> _PROBLEM DETAILS_: Every line below that carries the word "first" needs to be copied.

> _SOURCE DATA_:
_ _ _ _ _

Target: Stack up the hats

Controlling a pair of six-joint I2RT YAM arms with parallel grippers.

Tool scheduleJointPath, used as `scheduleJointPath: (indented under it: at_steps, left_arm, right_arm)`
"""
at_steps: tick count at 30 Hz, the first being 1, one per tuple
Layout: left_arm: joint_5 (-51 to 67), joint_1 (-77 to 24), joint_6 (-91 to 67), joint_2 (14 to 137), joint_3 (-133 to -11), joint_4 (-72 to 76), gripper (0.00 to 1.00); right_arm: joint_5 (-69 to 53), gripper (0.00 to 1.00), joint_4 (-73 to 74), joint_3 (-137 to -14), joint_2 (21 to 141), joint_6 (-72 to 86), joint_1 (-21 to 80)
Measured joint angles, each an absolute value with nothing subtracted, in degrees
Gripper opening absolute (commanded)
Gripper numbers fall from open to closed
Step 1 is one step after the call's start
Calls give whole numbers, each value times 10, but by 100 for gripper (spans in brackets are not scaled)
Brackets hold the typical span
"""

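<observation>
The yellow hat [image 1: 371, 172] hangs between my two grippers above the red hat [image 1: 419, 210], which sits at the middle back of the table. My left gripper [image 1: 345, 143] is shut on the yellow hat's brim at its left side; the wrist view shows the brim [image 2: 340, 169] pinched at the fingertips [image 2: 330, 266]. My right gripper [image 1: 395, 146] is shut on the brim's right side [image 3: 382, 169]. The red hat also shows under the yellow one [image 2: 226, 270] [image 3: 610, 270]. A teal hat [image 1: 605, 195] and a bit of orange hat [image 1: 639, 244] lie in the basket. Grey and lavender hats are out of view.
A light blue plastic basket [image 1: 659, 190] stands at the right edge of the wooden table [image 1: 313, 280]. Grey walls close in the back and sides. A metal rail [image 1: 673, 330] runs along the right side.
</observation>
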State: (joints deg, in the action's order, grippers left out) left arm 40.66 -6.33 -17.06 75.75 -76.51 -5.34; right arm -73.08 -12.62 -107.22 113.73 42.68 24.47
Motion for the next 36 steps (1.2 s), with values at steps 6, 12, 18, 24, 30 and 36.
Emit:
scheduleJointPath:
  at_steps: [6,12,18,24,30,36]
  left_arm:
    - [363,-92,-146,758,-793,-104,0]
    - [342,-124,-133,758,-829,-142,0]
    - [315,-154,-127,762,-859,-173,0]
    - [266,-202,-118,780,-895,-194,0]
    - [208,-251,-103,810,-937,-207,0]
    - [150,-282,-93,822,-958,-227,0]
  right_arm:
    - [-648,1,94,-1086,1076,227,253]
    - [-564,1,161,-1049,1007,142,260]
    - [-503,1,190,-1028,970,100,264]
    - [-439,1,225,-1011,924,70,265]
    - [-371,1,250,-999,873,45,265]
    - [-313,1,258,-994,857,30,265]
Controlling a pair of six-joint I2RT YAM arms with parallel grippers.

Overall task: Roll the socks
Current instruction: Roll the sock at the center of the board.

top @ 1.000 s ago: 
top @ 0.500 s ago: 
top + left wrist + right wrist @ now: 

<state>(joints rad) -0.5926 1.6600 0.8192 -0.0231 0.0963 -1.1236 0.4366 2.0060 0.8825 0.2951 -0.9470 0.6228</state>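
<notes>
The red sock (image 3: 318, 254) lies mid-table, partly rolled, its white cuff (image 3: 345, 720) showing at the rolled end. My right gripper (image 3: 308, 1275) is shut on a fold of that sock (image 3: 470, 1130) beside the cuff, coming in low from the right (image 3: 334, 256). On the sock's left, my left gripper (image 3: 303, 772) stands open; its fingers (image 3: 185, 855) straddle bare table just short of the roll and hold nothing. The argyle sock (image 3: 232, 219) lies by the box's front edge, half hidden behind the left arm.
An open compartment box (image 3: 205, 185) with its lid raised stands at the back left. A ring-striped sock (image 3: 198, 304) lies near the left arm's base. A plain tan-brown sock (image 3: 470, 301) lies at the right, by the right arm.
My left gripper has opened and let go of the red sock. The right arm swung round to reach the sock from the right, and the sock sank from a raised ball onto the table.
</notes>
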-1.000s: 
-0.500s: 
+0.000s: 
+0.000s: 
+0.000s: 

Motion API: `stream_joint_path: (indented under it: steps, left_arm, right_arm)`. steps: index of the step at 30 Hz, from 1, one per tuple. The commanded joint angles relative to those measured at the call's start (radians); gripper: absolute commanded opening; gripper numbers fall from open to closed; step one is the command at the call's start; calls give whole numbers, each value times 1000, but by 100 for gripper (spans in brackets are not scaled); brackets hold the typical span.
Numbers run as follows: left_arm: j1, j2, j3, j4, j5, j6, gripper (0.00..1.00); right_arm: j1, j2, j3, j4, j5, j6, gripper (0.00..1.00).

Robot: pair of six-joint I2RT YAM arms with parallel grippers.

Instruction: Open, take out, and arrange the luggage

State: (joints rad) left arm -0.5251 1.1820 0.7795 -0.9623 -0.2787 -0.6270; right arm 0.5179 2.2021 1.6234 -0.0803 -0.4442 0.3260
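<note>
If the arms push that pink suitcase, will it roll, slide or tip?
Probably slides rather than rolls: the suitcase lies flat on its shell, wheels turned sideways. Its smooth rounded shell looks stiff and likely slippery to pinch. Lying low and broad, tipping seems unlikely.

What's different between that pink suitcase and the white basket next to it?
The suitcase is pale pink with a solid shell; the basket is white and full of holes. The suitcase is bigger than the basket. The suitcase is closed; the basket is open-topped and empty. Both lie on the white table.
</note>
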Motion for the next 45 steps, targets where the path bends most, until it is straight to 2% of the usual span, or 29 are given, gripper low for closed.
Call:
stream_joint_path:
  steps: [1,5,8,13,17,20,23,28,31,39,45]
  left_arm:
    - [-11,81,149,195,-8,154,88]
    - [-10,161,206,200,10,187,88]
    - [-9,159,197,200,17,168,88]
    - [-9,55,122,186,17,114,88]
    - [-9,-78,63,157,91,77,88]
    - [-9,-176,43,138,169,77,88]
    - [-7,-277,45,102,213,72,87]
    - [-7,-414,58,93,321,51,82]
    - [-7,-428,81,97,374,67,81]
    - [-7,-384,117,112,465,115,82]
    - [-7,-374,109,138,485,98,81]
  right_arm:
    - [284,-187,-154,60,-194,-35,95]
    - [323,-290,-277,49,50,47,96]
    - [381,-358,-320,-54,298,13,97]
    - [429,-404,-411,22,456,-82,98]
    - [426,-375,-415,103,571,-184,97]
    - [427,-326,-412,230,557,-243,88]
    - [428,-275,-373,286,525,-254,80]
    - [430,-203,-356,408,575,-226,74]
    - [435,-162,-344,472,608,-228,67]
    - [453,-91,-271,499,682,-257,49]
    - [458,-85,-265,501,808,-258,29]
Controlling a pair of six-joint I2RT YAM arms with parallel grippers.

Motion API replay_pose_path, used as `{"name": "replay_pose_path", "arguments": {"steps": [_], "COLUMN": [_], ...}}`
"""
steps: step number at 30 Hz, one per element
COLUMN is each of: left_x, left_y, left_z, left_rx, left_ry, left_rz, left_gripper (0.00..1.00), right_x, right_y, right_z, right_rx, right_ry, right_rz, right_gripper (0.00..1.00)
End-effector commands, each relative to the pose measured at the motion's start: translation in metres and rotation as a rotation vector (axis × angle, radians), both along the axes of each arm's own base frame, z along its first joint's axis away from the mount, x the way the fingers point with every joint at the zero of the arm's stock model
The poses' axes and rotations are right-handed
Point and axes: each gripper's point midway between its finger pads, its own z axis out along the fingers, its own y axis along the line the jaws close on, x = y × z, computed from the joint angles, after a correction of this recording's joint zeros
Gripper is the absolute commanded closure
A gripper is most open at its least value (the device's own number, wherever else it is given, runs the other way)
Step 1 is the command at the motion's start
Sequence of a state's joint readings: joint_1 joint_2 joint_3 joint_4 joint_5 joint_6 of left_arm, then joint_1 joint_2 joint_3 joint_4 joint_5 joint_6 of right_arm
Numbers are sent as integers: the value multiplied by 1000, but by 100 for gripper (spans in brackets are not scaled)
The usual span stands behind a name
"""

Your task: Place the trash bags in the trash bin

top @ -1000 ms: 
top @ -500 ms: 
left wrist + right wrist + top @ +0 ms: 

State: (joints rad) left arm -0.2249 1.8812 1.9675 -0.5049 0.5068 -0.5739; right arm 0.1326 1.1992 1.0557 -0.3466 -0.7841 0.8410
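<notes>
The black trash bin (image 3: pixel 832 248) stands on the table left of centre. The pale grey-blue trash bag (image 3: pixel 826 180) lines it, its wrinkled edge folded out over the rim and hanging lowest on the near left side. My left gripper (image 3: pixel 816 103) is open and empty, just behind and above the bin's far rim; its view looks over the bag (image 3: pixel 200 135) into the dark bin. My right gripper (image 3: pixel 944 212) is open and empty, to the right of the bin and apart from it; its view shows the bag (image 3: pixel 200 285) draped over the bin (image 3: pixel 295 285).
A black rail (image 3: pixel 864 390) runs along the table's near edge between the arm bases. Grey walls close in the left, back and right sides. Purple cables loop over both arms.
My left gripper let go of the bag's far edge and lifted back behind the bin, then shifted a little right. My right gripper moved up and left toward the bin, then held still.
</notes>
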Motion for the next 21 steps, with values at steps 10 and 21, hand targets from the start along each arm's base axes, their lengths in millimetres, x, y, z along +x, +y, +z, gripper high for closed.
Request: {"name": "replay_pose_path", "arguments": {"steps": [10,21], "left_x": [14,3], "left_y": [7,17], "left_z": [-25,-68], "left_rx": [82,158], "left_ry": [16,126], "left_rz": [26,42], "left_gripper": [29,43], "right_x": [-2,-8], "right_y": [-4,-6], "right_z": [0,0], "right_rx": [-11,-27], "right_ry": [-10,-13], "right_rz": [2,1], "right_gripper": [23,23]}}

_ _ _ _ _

> _RESULT FOR THIS EXERCISE_:
at_steps: tick count at 30 Hz, the first being 1, one per tuple
End-effector commands, each relative to the pose measured at the motion's start: translation in metres and rotation as a rotation vector (axis × angle, radians), both along the axes of each arm's own base frame, z along its first joint's axis away from the mount, x the way the fingers point with every joint at the zero of the arm's stock model

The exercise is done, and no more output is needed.